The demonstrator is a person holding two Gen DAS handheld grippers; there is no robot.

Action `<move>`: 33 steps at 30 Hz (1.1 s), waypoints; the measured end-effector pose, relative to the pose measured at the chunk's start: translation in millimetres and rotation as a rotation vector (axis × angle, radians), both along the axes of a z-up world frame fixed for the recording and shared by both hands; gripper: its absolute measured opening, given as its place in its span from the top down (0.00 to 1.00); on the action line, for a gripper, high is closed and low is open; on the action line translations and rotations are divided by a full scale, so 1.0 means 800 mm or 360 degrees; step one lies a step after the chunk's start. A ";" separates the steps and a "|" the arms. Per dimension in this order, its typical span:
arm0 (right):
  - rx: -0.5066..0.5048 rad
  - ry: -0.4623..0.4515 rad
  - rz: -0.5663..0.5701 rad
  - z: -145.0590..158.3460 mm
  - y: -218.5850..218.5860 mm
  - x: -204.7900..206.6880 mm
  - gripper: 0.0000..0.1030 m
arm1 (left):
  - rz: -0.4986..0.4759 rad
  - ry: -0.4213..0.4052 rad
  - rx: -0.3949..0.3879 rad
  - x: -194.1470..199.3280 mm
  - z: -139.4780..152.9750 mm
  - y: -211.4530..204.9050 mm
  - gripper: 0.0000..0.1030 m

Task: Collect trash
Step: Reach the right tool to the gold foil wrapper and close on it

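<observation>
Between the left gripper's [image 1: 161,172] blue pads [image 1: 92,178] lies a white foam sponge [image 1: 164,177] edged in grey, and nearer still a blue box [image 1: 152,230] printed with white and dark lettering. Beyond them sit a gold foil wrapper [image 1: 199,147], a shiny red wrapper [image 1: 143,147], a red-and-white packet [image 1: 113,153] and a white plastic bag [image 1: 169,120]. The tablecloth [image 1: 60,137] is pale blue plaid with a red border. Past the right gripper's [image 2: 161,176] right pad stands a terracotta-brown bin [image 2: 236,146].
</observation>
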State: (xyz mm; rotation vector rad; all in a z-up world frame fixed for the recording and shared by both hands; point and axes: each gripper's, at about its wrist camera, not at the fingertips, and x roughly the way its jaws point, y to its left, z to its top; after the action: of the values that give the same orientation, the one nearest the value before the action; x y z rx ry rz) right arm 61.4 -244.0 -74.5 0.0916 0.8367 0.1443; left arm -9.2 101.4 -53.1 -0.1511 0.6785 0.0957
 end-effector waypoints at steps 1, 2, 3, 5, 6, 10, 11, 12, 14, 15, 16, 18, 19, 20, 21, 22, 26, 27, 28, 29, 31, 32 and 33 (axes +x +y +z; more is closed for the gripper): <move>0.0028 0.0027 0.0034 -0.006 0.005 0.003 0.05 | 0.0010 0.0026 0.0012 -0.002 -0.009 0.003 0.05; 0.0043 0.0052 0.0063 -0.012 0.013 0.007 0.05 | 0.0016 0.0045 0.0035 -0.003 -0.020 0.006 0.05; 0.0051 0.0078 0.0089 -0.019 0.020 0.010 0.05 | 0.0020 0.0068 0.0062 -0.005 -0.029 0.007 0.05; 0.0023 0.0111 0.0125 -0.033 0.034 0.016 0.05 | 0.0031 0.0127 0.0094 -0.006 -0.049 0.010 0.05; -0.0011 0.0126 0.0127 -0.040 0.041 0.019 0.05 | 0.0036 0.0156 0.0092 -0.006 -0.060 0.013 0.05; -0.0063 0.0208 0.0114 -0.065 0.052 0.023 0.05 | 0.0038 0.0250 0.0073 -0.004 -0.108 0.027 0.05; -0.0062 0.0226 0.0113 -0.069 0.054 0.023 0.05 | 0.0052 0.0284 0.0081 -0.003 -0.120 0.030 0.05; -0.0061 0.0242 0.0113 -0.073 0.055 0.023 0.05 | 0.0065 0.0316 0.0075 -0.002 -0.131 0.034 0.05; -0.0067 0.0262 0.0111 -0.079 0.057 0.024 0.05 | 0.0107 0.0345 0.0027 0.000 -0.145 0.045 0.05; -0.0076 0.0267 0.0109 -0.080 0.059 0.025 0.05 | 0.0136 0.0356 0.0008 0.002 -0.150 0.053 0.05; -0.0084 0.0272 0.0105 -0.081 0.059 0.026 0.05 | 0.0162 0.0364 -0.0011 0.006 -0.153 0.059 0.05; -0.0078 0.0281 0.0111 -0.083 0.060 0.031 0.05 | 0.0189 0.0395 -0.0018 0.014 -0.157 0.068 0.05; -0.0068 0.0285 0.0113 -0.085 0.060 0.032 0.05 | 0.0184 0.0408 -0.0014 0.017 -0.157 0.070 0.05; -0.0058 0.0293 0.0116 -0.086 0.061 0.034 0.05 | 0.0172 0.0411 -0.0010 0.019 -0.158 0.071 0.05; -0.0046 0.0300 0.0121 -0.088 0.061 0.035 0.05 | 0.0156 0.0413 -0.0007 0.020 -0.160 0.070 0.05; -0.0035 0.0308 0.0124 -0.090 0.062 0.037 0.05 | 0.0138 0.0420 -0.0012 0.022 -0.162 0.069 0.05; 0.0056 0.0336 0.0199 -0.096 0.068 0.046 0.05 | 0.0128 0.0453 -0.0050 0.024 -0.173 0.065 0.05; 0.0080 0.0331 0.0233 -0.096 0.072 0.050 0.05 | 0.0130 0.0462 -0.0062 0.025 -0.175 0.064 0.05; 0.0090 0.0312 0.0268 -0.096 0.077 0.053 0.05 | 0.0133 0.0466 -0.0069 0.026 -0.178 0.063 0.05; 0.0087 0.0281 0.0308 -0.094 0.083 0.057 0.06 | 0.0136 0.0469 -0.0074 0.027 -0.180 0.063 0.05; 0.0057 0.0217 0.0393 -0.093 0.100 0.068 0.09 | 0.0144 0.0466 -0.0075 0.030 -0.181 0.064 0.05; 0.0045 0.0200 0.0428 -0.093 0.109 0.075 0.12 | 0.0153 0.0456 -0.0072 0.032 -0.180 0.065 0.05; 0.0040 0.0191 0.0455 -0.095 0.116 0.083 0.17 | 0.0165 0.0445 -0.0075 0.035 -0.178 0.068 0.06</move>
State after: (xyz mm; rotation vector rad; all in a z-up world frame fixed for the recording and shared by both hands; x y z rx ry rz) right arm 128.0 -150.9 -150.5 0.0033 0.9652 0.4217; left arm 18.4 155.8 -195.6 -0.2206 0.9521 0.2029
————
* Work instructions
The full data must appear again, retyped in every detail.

* Answer box
The demonstrator is a person holding two Gen DAS handheld grippers; there is no robot.

Action `<move>`: 33 steps at 30 Hz (1.1 s), waypoints; the measured end-effector pose, relative to the pose measured at the chunk's start: translation in millimetres and rotation as a rotation vector (axis × angle, radians), both along the axes of a z-up world frame fixed for the recording and shared by both hands; gripper: its absolute measured opening, given as its place in its span from the top down (0.00 to 1.00); on the action line, for a gripper, high is closed and low is open; on the action line translations and rotations are divided by a full scale, so 1.0 means 800 mm or 360 degrees; step one lies a step after the chunk's start. A ";" separates the steps and a "|" the arms. Per dimension in this order, its typical span:
arm0 (right):
  - rx: -0.5066..0.5048 rad
  - ry: -0.4623..0.4515 rad
  - rz: -0.5663..0.5701 rad
  - z: -145.0590..158.3460 mm
  - y: -218.5850..218.5860 mm
  - x: -204.7900..206.6880 mm
  - gripper: 0.0000..0.1030 m
arm1 (left):
  - rz: -0.4986..0.4759 rad
  - ry: -0.4213..0.4052 rad
  - rx: -0.3949..0.3879 rad
  - x: -194.1470..199.3280 mm
  - z: -139.4780..152.9750 mm
  - y: -211.4530..204.9050 mm
  - gripper: 0.0000..0.1030 m

Task: Collect trash
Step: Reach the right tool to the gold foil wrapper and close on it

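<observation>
Between the left gripper's [image 1: 161,172] blue pads [image 1: 92,178] lies a white foam sponge [image 1: 164,177] edged in grey, and nearer still a blue box [image 1: 152,230] printed with white and dark lettering. Beyond them sit a gold foil wrapper [image 1: 199,147], a shiny red wrapper [image 1: 143,147], a red-and-white packet [image 1: 113,153] and a white plastic bag [image 1: 169,120]. The tablecloth [image 1: 60,137] is pale blue plaid with a red border. Past the right gripper's [image 2: 161,176] right pad stands a terracotta-brown bin [image 2: 236,146].
</observation>
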State: (xyz mm; rotation vector rad; all in a z-up world frame fixed for the recording and shared by both hands; point and axes: each gripper's, at about its wrist camera, not at the fingertips, and x roughly the way its jaws point, y to its left, z to its top; after the action: of the values that give the same orientation, the one nearest the value before the action; x y z rx ry rz) right arm 61.4 -244.0 -74.5 0.0916 0.8367 0.1443; left arm -9.2 101.4 -53.1 -0.1511 0.6785 0.0957
 end-effector waypoints at steps 1, 2, 3, 5, 6, 10, 11, 12, 14, 15, 16, 18, 19, 20, 21, 22, 26, 27, 28, 29, 31, 32 and 33 (axes +x +y +z; more is closed for the gripper): <move>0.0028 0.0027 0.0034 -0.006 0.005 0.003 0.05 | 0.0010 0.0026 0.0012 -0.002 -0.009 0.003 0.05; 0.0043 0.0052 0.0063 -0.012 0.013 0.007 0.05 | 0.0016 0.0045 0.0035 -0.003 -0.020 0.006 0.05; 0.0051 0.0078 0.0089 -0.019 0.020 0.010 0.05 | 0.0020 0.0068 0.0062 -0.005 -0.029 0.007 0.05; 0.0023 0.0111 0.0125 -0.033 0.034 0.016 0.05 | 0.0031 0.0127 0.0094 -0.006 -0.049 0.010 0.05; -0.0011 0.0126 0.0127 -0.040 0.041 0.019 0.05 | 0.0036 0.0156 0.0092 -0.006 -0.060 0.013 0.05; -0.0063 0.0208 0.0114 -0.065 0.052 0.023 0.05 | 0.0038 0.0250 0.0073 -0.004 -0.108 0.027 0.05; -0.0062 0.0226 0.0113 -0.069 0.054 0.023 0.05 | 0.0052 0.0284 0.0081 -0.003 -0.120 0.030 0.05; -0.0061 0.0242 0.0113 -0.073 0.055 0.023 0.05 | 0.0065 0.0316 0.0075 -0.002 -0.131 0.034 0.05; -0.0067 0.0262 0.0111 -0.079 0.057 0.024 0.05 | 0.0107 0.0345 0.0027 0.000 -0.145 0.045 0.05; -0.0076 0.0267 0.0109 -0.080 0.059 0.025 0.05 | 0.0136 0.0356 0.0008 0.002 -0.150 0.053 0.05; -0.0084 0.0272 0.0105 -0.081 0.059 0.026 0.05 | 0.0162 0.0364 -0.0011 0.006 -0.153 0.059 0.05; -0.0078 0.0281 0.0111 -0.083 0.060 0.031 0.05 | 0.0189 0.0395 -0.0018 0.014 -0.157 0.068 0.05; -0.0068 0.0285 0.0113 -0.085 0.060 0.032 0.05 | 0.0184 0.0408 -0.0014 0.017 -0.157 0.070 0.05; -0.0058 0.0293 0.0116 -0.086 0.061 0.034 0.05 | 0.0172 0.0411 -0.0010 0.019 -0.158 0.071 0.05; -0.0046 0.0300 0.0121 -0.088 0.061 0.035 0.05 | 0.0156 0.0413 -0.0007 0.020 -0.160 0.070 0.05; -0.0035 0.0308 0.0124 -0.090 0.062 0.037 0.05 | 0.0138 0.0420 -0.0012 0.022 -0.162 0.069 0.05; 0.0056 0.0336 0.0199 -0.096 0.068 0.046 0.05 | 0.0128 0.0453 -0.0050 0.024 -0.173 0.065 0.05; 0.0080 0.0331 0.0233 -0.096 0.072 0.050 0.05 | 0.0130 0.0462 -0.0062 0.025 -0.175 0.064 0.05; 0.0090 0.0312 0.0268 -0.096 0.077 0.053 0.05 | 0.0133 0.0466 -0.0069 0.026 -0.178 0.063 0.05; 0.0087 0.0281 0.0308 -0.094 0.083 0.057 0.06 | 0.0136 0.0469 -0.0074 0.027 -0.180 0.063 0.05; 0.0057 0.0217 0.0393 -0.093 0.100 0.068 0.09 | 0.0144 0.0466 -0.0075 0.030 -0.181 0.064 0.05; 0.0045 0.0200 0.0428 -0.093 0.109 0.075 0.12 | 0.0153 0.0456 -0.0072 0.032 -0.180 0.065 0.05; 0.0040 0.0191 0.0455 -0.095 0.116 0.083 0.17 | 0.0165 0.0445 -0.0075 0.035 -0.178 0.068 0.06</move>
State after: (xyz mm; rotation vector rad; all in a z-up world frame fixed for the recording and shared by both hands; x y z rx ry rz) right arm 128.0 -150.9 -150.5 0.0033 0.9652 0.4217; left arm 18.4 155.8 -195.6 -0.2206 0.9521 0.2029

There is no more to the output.